Print the data that follows again, keeping every line exact.

===== Entries supplied =====

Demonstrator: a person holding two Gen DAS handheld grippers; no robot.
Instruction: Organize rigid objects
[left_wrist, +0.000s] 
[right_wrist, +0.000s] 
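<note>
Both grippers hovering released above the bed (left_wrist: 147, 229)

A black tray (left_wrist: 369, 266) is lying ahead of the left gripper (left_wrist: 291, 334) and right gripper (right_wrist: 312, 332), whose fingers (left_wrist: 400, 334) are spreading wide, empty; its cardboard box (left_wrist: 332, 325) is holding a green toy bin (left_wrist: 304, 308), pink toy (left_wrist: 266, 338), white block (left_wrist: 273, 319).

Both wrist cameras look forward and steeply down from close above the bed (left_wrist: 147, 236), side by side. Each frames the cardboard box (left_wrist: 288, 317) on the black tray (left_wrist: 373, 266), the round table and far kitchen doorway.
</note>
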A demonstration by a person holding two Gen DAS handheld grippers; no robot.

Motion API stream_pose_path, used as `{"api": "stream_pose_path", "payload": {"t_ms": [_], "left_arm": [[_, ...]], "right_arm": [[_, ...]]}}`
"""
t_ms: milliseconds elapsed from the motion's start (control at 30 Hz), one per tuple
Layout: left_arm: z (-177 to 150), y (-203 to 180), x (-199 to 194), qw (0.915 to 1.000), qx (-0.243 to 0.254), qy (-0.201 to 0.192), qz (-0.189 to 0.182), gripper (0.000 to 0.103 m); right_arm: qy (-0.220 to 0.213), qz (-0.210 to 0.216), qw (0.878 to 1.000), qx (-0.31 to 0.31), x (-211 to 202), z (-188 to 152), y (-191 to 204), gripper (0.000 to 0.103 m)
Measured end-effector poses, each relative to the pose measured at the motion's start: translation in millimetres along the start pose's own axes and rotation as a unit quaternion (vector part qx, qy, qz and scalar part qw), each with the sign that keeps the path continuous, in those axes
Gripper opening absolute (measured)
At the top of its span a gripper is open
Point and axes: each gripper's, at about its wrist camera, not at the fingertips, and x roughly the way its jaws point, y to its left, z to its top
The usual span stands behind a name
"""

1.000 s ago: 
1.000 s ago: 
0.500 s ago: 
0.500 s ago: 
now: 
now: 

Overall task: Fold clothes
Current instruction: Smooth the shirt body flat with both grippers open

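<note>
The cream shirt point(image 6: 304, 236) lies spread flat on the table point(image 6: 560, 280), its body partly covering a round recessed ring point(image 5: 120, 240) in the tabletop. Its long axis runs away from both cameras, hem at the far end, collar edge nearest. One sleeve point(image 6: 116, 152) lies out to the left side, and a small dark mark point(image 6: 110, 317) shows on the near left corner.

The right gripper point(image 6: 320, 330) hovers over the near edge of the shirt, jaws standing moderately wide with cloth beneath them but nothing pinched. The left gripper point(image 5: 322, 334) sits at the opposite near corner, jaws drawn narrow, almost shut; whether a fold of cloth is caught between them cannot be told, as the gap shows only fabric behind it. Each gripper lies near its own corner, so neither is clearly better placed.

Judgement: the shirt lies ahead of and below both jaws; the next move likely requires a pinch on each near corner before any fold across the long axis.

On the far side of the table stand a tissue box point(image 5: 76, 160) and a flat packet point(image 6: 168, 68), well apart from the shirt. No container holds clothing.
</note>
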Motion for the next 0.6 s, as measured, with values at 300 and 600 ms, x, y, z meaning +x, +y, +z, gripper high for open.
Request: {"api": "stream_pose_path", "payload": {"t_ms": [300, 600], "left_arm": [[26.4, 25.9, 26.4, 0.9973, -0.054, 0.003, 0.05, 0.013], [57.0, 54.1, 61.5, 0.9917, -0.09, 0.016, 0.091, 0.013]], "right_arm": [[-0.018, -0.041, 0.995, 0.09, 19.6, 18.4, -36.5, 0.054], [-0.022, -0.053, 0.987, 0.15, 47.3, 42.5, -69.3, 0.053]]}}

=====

▶ **Answer box**:
Demonstrator: a person holding two Gen DAS handheld grippers; no robot.
Instruction: Organize rigid objects
[left_wrist, +0.000s] 
[right_wrist, +0.000s] 
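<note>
Both grippers hovering released above the bed (left_wrist: 147, 229)

A black tray (left_wrist: 369, 266) is lying ahead of the left gripper (left_wrist: 291, 334) and right gripper (right_wrist: 312, 332), whose fingers (left_wrist: 400, 334) are spreading wide, empty; its cardboard box (left_wrist: 332, 325) is holding a green toy bin (left_wrist: 304, 308), pink toy (left_wrist: 266, 338), white block (left_wrist: 273, 319).

Both wrist cameras look forward and steeply down from close above the bed (left_wrist: 147, 236), side by side. Each frames the cardboard box (left_wrist: 288, 317) on the black tray (left_wrist: 373, 266), the round table and far kitchen doorway.
</note>
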A demonstration by a person holding two Gen DAS handheld grippers; no robot.

Motion API stream_pose_path, used as `{"api": "stream_pose_path", "payload": {"t_ms": [_], "left_arm": [[_, ...]], "right_arm": [[_, ...]]}}`
"""
t_ms: milliseconds elapsed from the motion's start (control at 30 Hz), one per tuple
Layout: left_arm: z (-177 to 150), y (-203 to 180), x (-199 to 194), qw (0.915 to 1.000), qx (-0.243 to 0.254), qy (-0.201 to 0.192), qz (-0.189 to 0.182), gripper (0.000 to 0.103 m); right_arm: qy (-0.220 to 0.213), qz (-0.210 to 0.216), qw (0.878 to 1.000), qx (-0.31 to 0.31), x (-211 to 202), z (-188 to 152), y (-191 to 204), gripper (0.000 to 0.103 m)
Measured end-effector poses, each relative to the pose measured at the motion's start: translation in millimetres along the start pose's own axes and rotation as a unit quaternion (vector part qx, qy, qz and scalar part qw), each with the sign that keeps the path continuous, in those axes
Gripper opening absolute (measured)
At the top of its span a gripper is open
Point and axes: each gripper's, at about its wrist camera, not at the fingertips, and x roughly the way its jaws point, y to its left, z to its top
The usual span stands behind a name
"""

1.000 s ago: 
1.000 s ago: 
0.500 s ago: 
0.500 s ago: 
now: 
now: 

Overall task: Fold clothes
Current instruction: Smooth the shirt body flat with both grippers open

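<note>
The cream shirt point(image 6: 304, 236) lies spread flat on the table point(image 6: 560, 280), its body partly covering a round recessed ring point(image 5: 120, 240) in the tabletop. Its long axis runs away from both cameras, hem at the far end, collar edge nearest. One sleeve point(image 6: 116, 152) lies out to the left side, and a small dark mark point(image 6: 110, 317) shows on the near left corner.

The right gripper point(image 6: 320, 330) hovers over the near edge of the shirt, jaws standing moderately wide with cloth beneath them but nothing pinched. The left gripper point(image 5: 322, 334) sits at the opposite near corner, jaws drawn narrow, almost shut; whether a fold of cloth is caught between them cannot be told, as the gap shows only fabric behind it. Each gripper lies near its own corner, so neither is clearly better placed.

Judgement: the shirt lies ahead of and below both jaws; the next move likely requires a pinch on each near corner before any fold across the long axis.

On the far side of the table stand a tissue box point(image 5: 76, 160) and a flat packet point(image 6: 168, 68), well apart from the shirt. No container holds clothing.
</note>
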Motion for the next 0.6 s, as measured, with values at 300 and 600 ms, x, y, z meaning +x, +y, +z, gripper high for open.
Request: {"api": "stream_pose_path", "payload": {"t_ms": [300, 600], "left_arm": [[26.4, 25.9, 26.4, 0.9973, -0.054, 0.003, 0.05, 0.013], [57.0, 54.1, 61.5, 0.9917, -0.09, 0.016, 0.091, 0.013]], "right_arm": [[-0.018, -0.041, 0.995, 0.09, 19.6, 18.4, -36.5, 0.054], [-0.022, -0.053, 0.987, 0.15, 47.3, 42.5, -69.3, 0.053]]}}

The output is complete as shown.